What you will do -
Write every line below out again exactly, images omitted.
============
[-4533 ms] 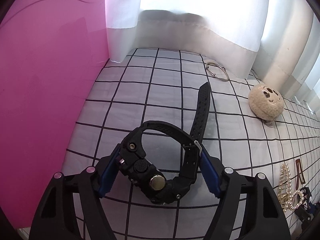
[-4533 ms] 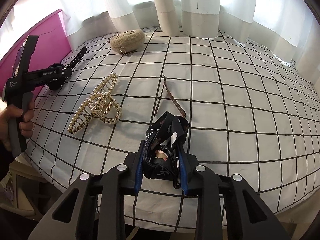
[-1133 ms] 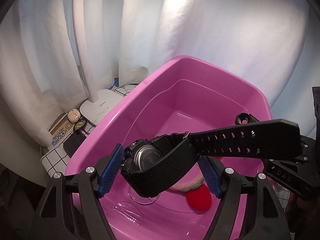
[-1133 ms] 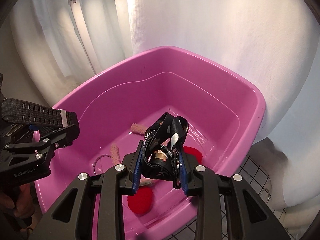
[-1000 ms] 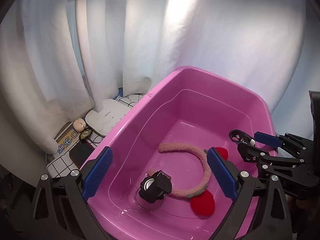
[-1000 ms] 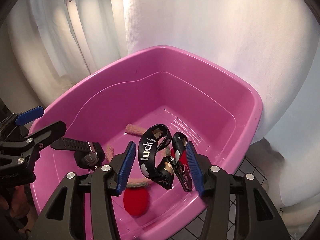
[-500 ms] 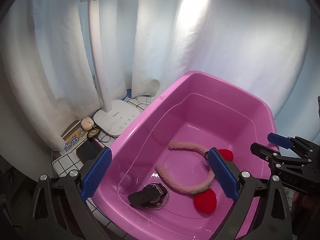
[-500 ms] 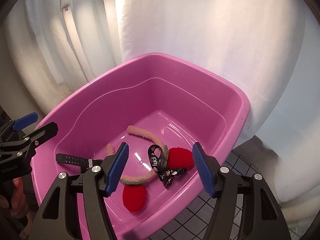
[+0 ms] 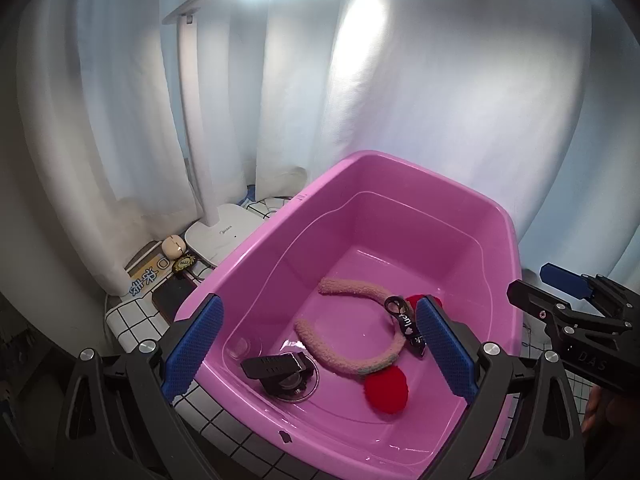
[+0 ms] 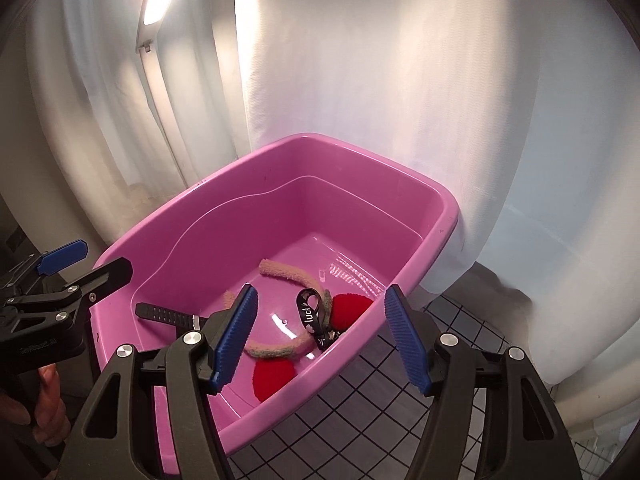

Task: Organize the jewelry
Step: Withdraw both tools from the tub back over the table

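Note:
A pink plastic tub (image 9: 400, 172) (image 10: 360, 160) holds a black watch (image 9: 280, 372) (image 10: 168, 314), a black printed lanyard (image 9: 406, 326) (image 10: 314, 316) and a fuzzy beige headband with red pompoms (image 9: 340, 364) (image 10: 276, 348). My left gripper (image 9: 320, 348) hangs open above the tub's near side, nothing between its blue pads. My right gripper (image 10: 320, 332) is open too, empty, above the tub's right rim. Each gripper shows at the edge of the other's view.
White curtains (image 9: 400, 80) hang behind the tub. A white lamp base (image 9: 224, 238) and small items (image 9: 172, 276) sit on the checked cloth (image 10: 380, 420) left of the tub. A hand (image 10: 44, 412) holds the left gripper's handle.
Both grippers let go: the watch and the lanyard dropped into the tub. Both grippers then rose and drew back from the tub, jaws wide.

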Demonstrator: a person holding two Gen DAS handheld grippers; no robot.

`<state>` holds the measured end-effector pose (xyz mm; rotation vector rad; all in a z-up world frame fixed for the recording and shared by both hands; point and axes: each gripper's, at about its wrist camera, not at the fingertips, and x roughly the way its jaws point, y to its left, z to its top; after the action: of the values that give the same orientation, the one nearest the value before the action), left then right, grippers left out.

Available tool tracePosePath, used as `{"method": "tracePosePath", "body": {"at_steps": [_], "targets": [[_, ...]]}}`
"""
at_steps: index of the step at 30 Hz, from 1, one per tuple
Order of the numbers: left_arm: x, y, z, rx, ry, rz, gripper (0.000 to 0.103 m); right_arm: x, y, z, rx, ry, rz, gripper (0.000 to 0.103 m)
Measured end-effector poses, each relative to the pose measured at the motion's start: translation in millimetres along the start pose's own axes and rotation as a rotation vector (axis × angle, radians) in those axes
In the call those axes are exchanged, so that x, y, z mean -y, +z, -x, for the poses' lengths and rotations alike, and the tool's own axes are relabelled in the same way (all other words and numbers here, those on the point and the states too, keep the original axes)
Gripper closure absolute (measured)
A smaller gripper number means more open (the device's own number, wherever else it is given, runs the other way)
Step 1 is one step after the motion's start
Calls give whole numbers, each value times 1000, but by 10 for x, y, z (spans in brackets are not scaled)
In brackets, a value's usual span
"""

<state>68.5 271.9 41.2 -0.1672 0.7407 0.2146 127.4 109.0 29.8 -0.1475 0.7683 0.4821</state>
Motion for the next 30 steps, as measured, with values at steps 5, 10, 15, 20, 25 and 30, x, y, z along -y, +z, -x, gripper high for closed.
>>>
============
Exercise answer -
[-4533 ms] 
[-4533 ms] 
[-1133 ms] 
[-1133 ms] 
[-1000 ms] 
[-1000 ms] 
[-500 ms] 
[-500 ms] 
[+0 ms] 
[+0 ms] 

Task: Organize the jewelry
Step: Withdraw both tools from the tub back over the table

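Note:
A pink plastic tub (image 9: 400, 172) (image 10: 360, 160) holds a black watch (image 9: 280, 372) (image 10: 168, 314), a black printed lanyard (image 9: 406, 326) (image 10: 314, 316) and a fuzzy beige headband with red pompoms (image 9: 340, 364) (image 10: 276, 348). My left gripper (image 9: 320, 348) hangs open above the tub's near side, nothing between its blue pads. My right gripper (image 10: 320, 332) is open too, empty, above the tub's right rim. Each gripper shows at the edge of the other's view.
White curtains (image 9: 400, 80) hang behind the tub. A white lamp base (image 9: 224, 238) and small items (image 9: 172, 276) sit on the checked cloth (image 10: 380, 420) left of the tub. A hand (image 10: 44, 412) holds the left gripper's handle.
Both grippers let go: the watch and the lanyard dropped into the tub. Both grippers then rose and drew back from the tub, jaws wide.
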
Demonstrator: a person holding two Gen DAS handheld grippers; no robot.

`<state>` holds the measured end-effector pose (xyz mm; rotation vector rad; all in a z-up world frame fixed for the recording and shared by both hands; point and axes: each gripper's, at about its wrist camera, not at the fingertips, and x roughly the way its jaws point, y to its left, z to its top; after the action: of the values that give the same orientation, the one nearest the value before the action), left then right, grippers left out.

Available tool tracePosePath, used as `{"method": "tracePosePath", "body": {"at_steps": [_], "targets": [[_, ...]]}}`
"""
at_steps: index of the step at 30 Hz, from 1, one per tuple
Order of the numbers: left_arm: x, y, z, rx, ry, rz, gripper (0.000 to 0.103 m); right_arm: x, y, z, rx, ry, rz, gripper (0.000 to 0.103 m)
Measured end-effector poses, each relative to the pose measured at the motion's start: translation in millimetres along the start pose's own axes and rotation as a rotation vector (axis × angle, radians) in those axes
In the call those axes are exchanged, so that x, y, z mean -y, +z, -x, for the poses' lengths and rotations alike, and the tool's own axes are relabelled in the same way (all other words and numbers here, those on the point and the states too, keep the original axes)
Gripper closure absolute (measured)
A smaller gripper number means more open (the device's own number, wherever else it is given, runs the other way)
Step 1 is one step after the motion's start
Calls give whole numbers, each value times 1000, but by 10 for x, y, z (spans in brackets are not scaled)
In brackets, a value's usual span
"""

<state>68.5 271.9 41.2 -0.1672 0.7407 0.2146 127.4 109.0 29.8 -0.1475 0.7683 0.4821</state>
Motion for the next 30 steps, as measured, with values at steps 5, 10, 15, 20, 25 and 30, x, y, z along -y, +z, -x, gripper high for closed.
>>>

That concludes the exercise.